Exercise brief: Where in the data does the word "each" appear? Find those lines and copy them.

Given data:
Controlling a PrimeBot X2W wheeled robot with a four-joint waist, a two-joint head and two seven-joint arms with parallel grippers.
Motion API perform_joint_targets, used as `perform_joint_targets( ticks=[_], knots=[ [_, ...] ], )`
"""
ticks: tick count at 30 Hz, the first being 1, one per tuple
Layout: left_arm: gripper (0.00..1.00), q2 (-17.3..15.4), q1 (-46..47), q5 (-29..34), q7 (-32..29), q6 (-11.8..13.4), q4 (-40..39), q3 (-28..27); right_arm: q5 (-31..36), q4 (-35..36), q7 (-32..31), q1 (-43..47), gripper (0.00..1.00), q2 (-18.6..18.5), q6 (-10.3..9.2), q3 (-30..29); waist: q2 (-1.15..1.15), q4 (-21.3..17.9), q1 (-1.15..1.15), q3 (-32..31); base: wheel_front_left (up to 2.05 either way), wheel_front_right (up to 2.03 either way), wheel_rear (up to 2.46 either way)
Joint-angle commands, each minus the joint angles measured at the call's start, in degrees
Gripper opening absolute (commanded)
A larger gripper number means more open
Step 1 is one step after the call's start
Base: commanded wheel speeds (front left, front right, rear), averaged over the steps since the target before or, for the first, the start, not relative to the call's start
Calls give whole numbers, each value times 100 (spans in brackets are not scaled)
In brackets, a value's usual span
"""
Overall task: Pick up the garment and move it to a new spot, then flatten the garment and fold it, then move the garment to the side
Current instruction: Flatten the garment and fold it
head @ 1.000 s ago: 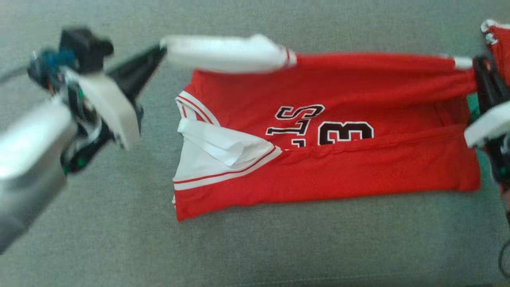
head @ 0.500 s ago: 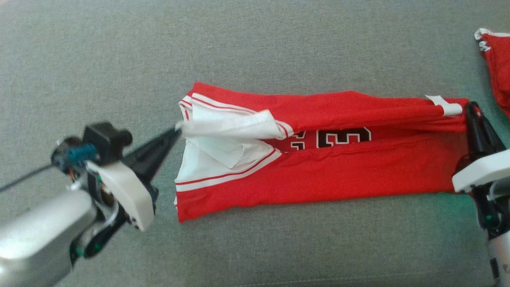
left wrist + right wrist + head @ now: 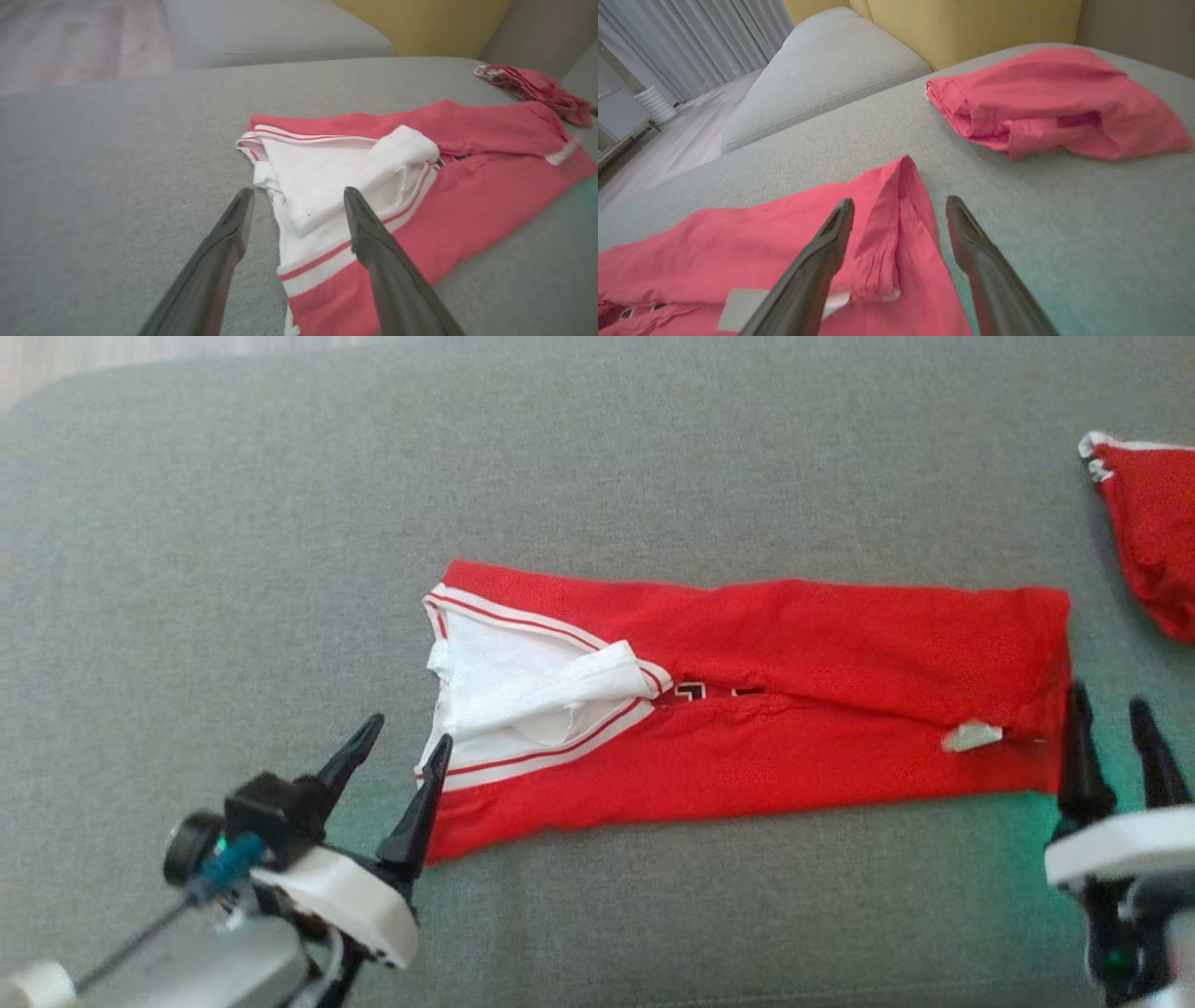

Solved exercise:
Joint-angle commands, each minus the joint angles measured at the call's start, in degrees
Calls give whole numbers, each value times 100 (spans in brackets are not scaled)

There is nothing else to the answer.